Fakfak – Kementerian Dalam Negeri (Kemendagri) tidak secara langsung menetapkan batas wilayah Kabupaten Fakfak dan Teluk Bintuni secara terpisah.
Tetapi memfasilitasi kesepakatan penegasan batas wilayah antara kedua daerah tersebut melalui beberapa peraturan, seperti Permendagri Nomor 58 Tahun 2021 dan keputusan terkait kode wilayah.
Kesepakatan batas wilayah antara Fakfak dan Teluk Bintuni sempat ditandatangani pada 21 Juni 2021, yang kemudian menjadi dasar hukum dan berdampak pada perubahan luas wilayah administrasi kedua kabupaten.
Proses dan Dasar Hukum
Permendagri Nomor 141 Tahun 2017: Menjadi amanat awal untuk penegasan batas daerah antara Fakfak dan Teluk Bintuni.
Kesepakatan 21 Juni 2021: Wakil Bupati Fakfak (Yohana Dina Hindom), Wakil Bupati Kaimana (Hasbullah Furuada), dan perwakilan Teluk Bintuni menandatangani kesepakatan rancangan Permendagri tentang batas daerah antara ketiganya di Jakarta, yang difasilitasi oleh Kemendagri.
Permendagri Nomor 58 Tahun 2021: Menjadi peraturan yang mengatur tentang Kode Data Wilayah Administrasi Pemerintahan, dan Pulau, yang juga menjadi dasar penetapan luas wilayah kabupaten.
Keputusan Menteri Dalam Negeri Nomor 050-145 Tahun 2022: Memberikan pemutakhiran kode data wilayah administrasi pemerintahan.
Dampak Perubahan Batas Wilayah
Luas Wilayah Fakfak Berkurang: Berdasarkan kesepakatan dan Permendagri yang diterbitkan, luas wilayah Kabupaten Fakfak berkurang menjadi sekitar 9.863 km² dari sebelumnya sekitar 14.320 km².

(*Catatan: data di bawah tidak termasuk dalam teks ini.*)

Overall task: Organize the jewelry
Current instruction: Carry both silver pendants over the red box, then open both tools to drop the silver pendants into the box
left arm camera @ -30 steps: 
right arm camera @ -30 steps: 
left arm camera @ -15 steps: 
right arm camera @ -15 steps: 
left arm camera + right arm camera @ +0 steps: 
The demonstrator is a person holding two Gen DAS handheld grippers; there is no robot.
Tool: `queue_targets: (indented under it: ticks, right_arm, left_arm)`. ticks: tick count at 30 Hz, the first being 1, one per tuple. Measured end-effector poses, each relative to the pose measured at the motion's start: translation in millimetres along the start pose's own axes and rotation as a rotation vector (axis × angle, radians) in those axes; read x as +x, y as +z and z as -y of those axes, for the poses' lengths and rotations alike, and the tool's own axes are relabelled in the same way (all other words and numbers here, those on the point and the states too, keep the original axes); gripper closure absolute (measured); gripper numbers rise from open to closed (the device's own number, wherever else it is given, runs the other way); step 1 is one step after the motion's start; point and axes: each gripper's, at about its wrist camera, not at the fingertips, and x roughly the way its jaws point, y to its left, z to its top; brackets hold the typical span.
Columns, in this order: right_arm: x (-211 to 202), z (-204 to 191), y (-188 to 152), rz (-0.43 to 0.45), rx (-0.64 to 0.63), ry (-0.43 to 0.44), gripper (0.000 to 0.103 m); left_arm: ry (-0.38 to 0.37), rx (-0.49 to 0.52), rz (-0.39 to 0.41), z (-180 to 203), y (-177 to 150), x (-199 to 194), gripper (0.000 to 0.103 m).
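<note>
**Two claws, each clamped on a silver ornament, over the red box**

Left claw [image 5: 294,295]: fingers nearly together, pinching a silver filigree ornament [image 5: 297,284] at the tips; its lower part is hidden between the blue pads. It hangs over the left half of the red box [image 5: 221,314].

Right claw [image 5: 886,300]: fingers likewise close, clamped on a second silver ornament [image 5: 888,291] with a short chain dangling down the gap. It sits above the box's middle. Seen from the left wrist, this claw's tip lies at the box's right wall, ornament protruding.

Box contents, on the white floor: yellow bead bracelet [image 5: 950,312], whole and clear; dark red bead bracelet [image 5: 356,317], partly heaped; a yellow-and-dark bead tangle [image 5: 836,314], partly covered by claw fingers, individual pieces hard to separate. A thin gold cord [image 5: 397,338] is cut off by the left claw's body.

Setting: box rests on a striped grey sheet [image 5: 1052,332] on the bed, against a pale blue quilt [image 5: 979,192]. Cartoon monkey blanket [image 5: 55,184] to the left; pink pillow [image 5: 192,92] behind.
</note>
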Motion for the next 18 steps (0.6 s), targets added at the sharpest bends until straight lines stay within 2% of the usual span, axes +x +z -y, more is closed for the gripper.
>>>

Penyelesaian Konflik Batas: Proses penegasan batas wilayah ini bertujuan untuk menyelesaikan masalah tapal batas dan mengintegrasikan pembangunan antara kabupaten-kabupaten terkait. (Sumber Kemendagri)
Baca juga : Dewan Adat Mbaham Matta Fakfak Menyoroti Kesepakatan Titik Simpul Fakfak – Bintuni
Sebelumnya, Wakil Bupati Fakfak Yohana Dina Hindom periode 2020-2024 menandatangani kesepakatan batas daerah antara Kabupaten Fakfak, Kabupaten Teluk Bintuni dan Kabupaten Kaimana Provinsi Papua Barat, di Jakarta, Senin (21/6/2021).
Penandatanganan itu juga dilakukan Wakil Bupati Kaimana Hasbulla Furuada dan Kepala Bagian Administrasi Pemerintahan Umum Setda Kabupaten Teluk Bintuni Reynhard Maniagasi mewakili Bupati dan Wakil Bupati Teluk Bintuni.
Kegiatan tersebut diprakarsai oleh Kementrian Dalam Negeri (Kemendagri) Kepala Subdit Batas Antar Daerah Wilayah III Analisis Kebijakan, Hanafi, S.Si, M.Eng.
Bupati Fakfak Untung Tamsil periode 2020-2024 ketika itu membenarkan adanya penandatanganan batas daerah itu dan berharap tidak adalah lagi persoalan masalah tapal batas daerah atau wilayah, karena sudah diselesaikan secara pemerintahan.
“Bicara pemerintahan saya pikir sudah tidak ada persoalan karena sudah dilakukan penandatangan, tetapi bicara hak adat, saya selaku bupati Fakfak akan silaturahmi ke Bupati Teluk Buntuni dan juga Kaimana, karena kita semua ini keluarga,”ujar Bupati Untung Tamsil di Fakfak, Selasa (22/6/2021) dikutip dari posingan web fakfakkab.go.id
“Saya pikir adat ini tidak bisa putus sampai dimanapun, karena kita ini sekali lagi keluarga besar antara Kaimana, juga Bintuni, kita keluarga, karena kita punya kesamaan, yang tidak bisa dipisahkan,”tambahnya saat itu.
Adanya penandatanganan batas daerah ini, kata. Untung Tamsil. ia berharap ada integrasi dalam rangka pembanangunan dari Kabupaten Fakfak, Bintuni dan atau ke Kabupaten Kaimana.
“Adanya integrasi pembangunan itu, maka akses transportasi darat dapat terhubung dan akan ada peningkatan perikonomian masyarakat antara tiga Kabupaten tersebut,”jelasnya.